Although some sections are double columned, most of them are not and the text goes straight across the page like it would on a regular paperback. But it’s a very hard thing for a human to be able to read in that fashion if the print is as small as what’s been used here. Design tenets like ‘length of line’, eye flick and so on come into play and there are only a certain amount of words a line that a person can comfortably cope with before it just becomes too much of a hassle. So what I’m saying is... you really have to want to read this thing if your subconscious brain is going to persist with this venture. Also, a friendly note to those who don’t think to account for the ratio of the size of the type to the length of a line... if you double column a long piece of text, nine times out of ten it will take up much less room on a page than if you keep it to single lines like this. Try it out if you don’t believe me. The page count could have either been less or, you know, the point size could have come up if it was double columned.

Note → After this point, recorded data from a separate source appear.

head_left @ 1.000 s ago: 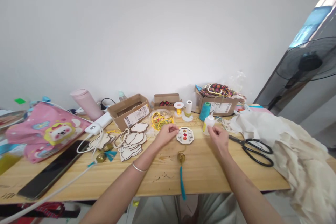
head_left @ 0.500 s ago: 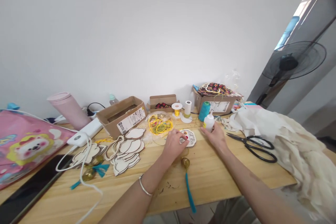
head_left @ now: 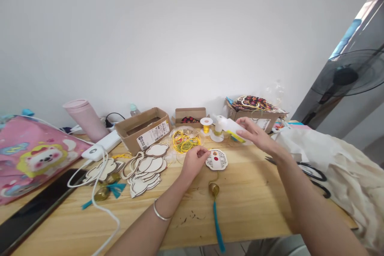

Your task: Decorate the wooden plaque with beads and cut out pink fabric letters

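Observation:
My right hand (head_left: 255,134) holds a small white glue bottle (head_left: 232,125) lifted off the table and tipped sideways, its nozzle pointing left above a white wooden ornament plate (head_left: 216,159) with red dots. My left hand (head_left: 193,159) rests beside that plate on its left, fingers pinched together near its edge; what they pinch is too small to make out. A gold bell with a teal tassel (head_left: 215,204) hangs from the plate toward the table's near edge. A pile of yellow cord (head_left: 184,142) lies just behind my left hand.
On the wooden table (head_left: 255,204): cloud-shaped wooden cutouts (head_left: 147,166), cardboard boxes (head_left: 143,130), thread spools (head_left: 206,123), black scissors (head_left: 315,174), cream cloth (head_left: 345,160), a pink cup (head_left: 85,120), a pink bag (head_left: 33,156), a phone (head_left: 33,208). A fan (head_left: 348,76) stands at right.
My right hand has taken hold of the glue bottle, picked it up from the table and tipped it over the ornament plate. My left hand stayed by the plate.

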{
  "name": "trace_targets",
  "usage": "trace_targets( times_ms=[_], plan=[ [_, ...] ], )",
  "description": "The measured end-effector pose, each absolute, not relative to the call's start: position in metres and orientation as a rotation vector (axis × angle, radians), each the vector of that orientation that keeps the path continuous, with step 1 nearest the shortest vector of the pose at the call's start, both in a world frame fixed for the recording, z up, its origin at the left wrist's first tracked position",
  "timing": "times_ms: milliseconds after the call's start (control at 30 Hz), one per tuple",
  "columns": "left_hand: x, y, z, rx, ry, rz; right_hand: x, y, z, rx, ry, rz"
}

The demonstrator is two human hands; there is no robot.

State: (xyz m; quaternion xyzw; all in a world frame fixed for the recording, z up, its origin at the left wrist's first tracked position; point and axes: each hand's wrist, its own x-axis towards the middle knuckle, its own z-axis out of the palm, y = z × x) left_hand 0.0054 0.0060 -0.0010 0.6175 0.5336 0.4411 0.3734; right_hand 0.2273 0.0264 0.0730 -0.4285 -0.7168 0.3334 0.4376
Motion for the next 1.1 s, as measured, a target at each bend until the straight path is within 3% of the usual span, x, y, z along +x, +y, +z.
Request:
trace_targets(
  times_ms=[200,467,700,1100],
  plan=[
    [0.003,0.011,-0.002,1.614,1.415,1.102,0.23,0.026,0.057,-0.936,-1.377,0.797],
    [0.007,0.013,-0.007,1.649,1.357,1.1,0.215,0.036,0.042,-0.679,-0.781,1.116],
    [0.006,0.016,-0.006,1.665,1.334,1.08,0.205,0.03,0.038,-0.719,-0.916,1.323],
    [0.009,0.016,-0.019,1.683,1.235,1.033,0.194,0.031,0.014,-0.822,-1.27,0.843]
  ],
)
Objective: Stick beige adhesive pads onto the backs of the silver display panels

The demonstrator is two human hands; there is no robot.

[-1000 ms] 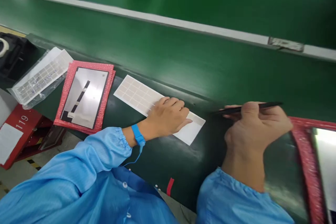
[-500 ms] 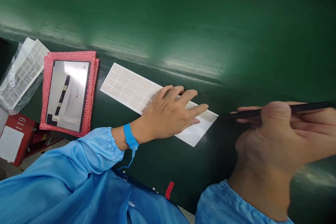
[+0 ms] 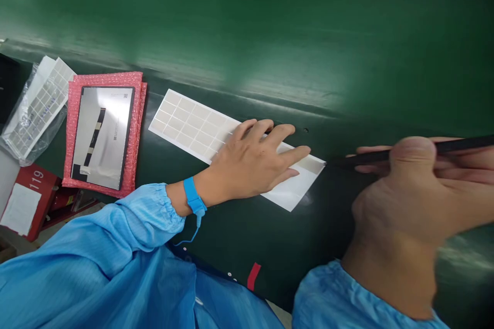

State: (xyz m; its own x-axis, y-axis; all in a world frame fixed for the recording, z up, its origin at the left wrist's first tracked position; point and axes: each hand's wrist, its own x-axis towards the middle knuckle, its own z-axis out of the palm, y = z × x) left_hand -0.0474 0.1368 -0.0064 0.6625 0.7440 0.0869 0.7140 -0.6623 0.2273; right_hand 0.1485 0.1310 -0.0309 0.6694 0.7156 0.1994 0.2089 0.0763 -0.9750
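Observation:
A white sheet of pale grey rectangular labels [image 3: 193,126] lies slantwise on the green mat. Across its right half my left hand [image 3: 257,157] rests palm down, fingers spread, covering some of the labels. Slim black tweezers [image 3: 372,158] are gripped in my right hand [image 3: 411,195], the thumb on top and the fingers beneath. Their dark tips touch or nearly touch the sheet's right corner, beside a grey strip along its edge. My right hand is slightly blurred.
To the left, a display panel [image 3: 111,139] lies on pink bubble wrap [image 3: 73,139]. Beyond it are more label sheets in a clear plastic bag [image 3: 36,113]. A red box marked 119 [image 3: 46,185] sits lower left. Red tape [image 3: 253,276] sticks near the front edge.
The whole view has shifted a little to the right and turned slightly. My left hand stays on the label sheet, and the tweezer tips remain at its right corner.

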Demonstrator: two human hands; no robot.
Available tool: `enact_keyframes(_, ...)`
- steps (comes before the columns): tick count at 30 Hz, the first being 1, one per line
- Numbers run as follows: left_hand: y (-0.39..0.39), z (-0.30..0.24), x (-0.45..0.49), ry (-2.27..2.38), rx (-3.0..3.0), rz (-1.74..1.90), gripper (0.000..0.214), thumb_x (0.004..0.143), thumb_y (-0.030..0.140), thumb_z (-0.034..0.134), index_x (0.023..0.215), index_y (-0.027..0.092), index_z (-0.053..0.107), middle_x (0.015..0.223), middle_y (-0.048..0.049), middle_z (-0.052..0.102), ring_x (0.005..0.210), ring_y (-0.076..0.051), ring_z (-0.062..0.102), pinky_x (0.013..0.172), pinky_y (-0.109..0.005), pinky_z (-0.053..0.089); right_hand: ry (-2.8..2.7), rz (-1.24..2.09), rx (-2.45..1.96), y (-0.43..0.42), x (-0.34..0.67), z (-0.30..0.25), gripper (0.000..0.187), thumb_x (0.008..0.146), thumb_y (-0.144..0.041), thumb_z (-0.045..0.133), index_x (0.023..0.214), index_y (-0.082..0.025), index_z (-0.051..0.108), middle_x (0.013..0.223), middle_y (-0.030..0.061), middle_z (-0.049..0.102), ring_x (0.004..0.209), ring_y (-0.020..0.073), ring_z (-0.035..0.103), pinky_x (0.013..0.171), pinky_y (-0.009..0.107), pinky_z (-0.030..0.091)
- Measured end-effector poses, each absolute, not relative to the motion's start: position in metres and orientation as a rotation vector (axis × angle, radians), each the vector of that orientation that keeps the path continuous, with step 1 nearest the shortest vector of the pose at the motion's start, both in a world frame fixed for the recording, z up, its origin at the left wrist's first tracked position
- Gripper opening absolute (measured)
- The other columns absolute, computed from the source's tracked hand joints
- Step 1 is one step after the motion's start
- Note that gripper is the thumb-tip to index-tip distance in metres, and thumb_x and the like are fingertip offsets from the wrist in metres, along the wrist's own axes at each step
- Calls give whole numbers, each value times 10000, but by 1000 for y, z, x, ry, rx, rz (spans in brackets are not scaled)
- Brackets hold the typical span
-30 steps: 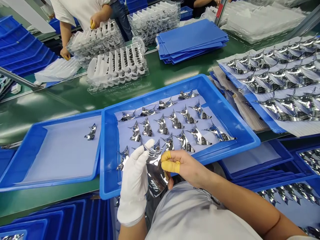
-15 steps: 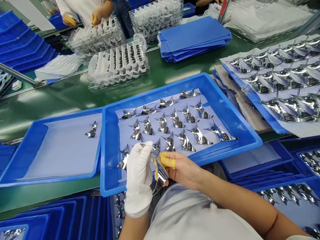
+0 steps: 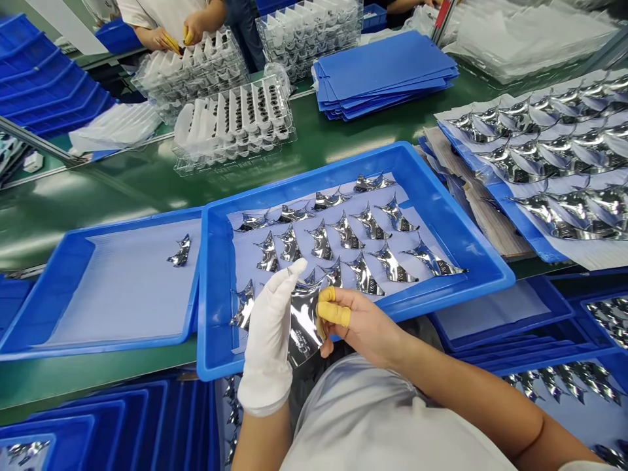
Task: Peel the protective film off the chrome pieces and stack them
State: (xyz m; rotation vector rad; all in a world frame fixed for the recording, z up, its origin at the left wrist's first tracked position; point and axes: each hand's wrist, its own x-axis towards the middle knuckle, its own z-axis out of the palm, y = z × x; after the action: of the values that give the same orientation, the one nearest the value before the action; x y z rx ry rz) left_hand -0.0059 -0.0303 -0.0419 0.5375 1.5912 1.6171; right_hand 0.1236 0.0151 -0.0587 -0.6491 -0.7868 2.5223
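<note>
My left hand (image 3: 269, 327), in a white glove, and my right hand (image 3: 357, 322), with yellow finger cots, hold one shiny silver foil piece (image 3: 303, 322) between them over the near edge of a blue tray (image 3: 216, 294). The foil piece stands spread out flat between both hands. Behind it, the tray holds several silver foil pieces (image 3: 343, 239) laid in rows on a pale sheet. Both hands pinch the held piece at its sides.
A second blue tray (image 3: 73, 261) on the left holds a single foil piece (image 3: 179, 251). More foil-filled trays (image 3: 540, 163) lie at right. Blue sheets (image 3: 383, 72) and clear blister trays (image 3: 235, 124) sit on the green belt; another person's hands (image 3: 176, 36) work far left.
The foil piece, folded edge-on half a second ago, is spread flat again between my hands. The other person's hands have come together over the blister trays.
</note>
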Motion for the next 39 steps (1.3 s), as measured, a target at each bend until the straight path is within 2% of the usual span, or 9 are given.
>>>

The other thing which really niggled me is the constant references to other articles in the volume. Yes, a very useful reference but not when, as in 90% of it, the page numbers it points to are... ‘xx’. Yep, somebody has forgotten, I would guess, to go back and fill in all the references and just left a temporary xx in and gone straight to print from that. I don’t know if this has been put right in future print runs as I bought this tome a while ago now bit, yeah, that was more than a little annoying, it has to be said.

Those issues aside though, I’d have to say I would recommend this well written, fun and exciting tome wholeheartedly. if you want to grab a copy, the place to go for it is here and you can also order Volume 2 - Television In The 80s here which I will be cracking open myself sometime in the next few months. I can recommend Scarred For Life Volume One - The 1970s enough for people of a certain age and I am certainly looking forward to following up with both the second volume and, hopefully soon, ordering the third in the ongoing series when it becomes available. Definitely worth a look. An entertaining and, dare I say it... educational, enlightening read. Expecially when it comes to girls leaping out of windows and exploding, for sure.